I see that is fine also. Of course, you can generate many equivalent formulas in different ways. The one you had in mind is fine also.
Thanks for the advice. I will stick with this kind of reduction rule and work on the algorithm.
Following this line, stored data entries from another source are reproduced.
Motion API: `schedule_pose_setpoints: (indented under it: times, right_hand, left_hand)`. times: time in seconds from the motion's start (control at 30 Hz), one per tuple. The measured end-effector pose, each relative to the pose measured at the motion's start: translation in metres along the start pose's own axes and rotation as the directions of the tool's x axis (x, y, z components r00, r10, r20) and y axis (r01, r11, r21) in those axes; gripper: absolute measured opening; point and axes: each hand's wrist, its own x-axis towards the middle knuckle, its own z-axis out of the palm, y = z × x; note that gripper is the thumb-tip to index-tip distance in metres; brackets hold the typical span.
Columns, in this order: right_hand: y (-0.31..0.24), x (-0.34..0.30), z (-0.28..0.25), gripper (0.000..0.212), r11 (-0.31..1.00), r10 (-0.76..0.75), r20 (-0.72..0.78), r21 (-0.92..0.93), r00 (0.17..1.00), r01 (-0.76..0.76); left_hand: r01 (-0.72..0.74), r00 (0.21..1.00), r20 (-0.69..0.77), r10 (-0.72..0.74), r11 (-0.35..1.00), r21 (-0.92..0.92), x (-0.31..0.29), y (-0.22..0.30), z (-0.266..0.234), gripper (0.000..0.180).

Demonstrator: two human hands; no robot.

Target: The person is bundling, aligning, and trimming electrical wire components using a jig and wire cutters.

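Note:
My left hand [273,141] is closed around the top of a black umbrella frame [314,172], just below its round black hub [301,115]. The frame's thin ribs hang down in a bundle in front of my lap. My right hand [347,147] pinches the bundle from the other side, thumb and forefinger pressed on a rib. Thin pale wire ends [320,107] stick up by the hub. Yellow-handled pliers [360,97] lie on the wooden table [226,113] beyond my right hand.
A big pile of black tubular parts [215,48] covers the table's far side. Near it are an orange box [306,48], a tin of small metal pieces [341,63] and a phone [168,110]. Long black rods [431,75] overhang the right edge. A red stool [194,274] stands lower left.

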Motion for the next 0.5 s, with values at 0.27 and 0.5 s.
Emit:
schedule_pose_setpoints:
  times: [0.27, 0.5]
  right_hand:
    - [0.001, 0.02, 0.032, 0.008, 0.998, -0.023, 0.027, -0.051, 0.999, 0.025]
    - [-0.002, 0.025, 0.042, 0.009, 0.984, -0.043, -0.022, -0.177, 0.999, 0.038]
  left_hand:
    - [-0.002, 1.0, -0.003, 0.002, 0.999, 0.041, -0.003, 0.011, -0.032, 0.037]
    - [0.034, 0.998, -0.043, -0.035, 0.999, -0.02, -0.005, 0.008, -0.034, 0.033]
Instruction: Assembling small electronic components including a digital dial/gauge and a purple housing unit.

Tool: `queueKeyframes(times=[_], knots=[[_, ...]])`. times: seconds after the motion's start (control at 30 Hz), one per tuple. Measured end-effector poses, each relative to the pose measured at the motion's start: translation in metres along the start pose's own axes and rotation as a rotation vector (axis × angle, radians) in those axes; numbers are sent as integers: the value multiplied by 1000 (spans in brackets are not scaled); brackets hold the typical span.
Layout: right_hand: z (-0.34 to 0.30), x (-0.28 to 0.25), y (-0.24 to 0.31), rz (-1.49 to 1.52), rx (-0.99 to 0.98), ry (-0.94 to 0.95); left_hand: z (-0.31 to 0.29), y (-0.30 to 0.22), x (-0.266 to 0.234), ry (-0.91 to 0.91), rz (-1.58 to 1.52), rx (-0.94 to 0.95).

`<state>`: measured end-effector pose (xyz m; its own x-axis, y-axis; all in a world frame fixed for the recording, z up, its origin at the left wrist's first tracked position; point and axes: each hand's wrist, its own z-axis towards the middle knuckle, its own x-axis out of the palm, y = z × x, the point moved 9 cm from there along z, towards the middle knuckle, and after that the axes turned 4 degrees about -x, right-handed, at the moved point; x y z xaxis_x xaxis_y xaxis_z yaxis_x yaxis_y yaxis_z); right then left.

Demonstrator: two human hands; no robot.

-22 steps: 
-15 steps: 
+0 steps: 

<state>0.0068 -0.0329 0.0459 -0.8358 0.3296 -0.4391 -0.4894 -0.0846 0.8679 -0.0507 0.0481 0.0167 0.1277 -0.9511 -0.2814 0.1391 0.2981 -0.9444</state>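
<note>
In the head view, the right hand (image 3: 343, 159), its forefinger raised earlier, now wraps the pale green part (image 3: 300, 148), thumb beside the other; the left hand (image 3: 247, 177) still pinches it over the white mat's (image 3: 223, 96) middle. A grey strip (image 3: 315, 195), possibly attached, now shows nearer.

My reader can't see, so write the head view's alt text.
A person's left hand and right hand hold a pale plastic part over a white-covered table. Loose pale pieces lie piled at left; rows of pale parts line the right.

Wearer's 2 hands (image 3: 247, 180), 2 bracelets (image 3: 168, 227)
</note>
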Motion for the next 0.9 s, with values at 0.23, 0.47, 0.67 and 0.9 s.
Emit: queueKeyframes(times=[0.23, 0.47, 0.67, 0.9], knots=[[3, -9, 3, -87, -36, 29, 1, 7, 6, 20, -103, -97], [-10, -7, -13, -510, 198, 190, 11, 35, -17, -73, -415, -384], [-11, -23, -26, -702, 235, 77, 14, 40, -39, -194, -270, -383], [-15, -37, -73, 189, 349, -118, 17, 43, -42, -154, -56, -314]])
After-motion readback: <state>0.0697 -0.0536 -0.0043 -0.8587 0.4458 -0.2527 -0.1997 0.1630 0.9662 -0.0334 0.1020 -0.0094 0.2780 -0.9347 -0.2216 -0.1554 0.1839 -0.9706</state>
Thank you, Professor.
You can go many ways: If the formula F[a WU b] is translated directly, you get
∃t1. t0≤t1 ∧ (∀t0. (t1≤t0 ∧ (∀t2. (t1≤t2 ∧ t2≤t0 → ¬b[t2])) → a[t0]))

If you replace it with the equivalent formula F([a SU b] | G a), you get
∃t1. (
(∃t0. t1≤t0 ∧ (∀t2. (t1≤t2 ∧ t2<t0 → a[t2])) ∧ b[t0]) ∨
(∀t0. (t1≤t0 → a[t0]))) ∧ t0≤t1
Φ = F([a SU b] | G a)

Step 1: Tp2Od(t0, F([a SU b] | G a)), which is FΦ
Ψ := ∃t1. t0≤t1 ∧ Φ ;
ΨA := ∃t1. t1≤t0 ∧ ([a SU b] | G a) ;

Step 2: Tp2Od(t0, [a SU b] | G a), which is ϕ ∨ ψ
Ψ := Tp2Od(t0, [a SU b]) ∨ Tp2Od(t0, G a);

Step 3: Tp2Od(t0, [a SU b]), which is [ϕ SU ψ]
Ψ := ∃t1. t0 ≤ t1 ∧ Tp2Od(t1, b) ∧ interval((t0, 1,t1, 0), a)
Tp2Od(t1, b) = b(t1)
interval((t0, 1,t1, 0), a) = ∀t2. t0 ≤ t2 ∧ t2 < t1 → Tp2Od(t2, a);
Tp2Od(t2, a) = a(t2)
ΨB := ∃t1. t0 ≤ t1 ∧ b(t1)   ∧ ∀t2. t0 ≤ t2 ∧ t2 < t1 →a(t2)

Step 4: Tp2Od(t0, G a), which is Gϕ
Ψ :=  ∀t1. t0 ≤ t1  ∧ Φ
ΨC:=  ∀t1. t0≤ t1  ∧ a(t0)

Step 5: Combining all :
ΨA  ∧ (ΨB ∨ ΨC)(t0)

My final solution is :
∃t1. t0≤t1 ∧ ((∃t1. t0 ≤ t1 ∧ b(t1)  ∧ ∀t2. t0 ≤ t2 ∧ t2 < t1 →a(t2) )∨ (∀t1. t0≤ t1  ∧ a(t0)))

Is this formula in reduced form? Or are they different? I am not sure how to give the numbering for "t".
∃t1. (
(∃t0. t1≤t0 ∧ (∀t2. (t1≤t2 ∧ t2<t0 → a[t2])) ∧ b[t0]) ∨
(∀t0. (t1≤t0 → a[t0]))) ∧ t0≤t1
Your formula is not correct; you have to use new variables since otherwise the free variables are bound which not not be the case.

∃t1. t0≤t1 ∧ ((∃t1. t0≤t1 ∧ b(t1) ∧ ∀t2. t0≤t2 ∧ t2<t1 → a(t2) ) ∨ (∀t1. t0≤t1  ∧ a(t0)))

but should be rather

∃t1. t0≤t1 ∧ ((∃t3. t1≤t3 ∧ b(t3) ∧ ∀t2. t0≤t2 ∧ t2<t3 → a(t2) ) ∨ (∀t4. t1≤t4  ∧ a(t4)))

The above is then correct as far as I can see.
Are there any general rules for using new variables? [Is it okay to take t3<t2 like that?]
Can this be a valid one?
∃t1. t1≤t0 ∧ ((∃t2. t1 ≤ t2 ∧ b(t2)   ∧ ∀t3. t1 ≤ t3 ∧ t3 < t2 →a(t3)) ∨ (
∀t4. t1 ≤ t4  ∧ a(t4))
For any instance of Tp2Od that generates a formula with quantifiers, you need fresh variables in case that the body formula would have already that variable that would be used for quantification.
okay..I got it now..Thank you, professor.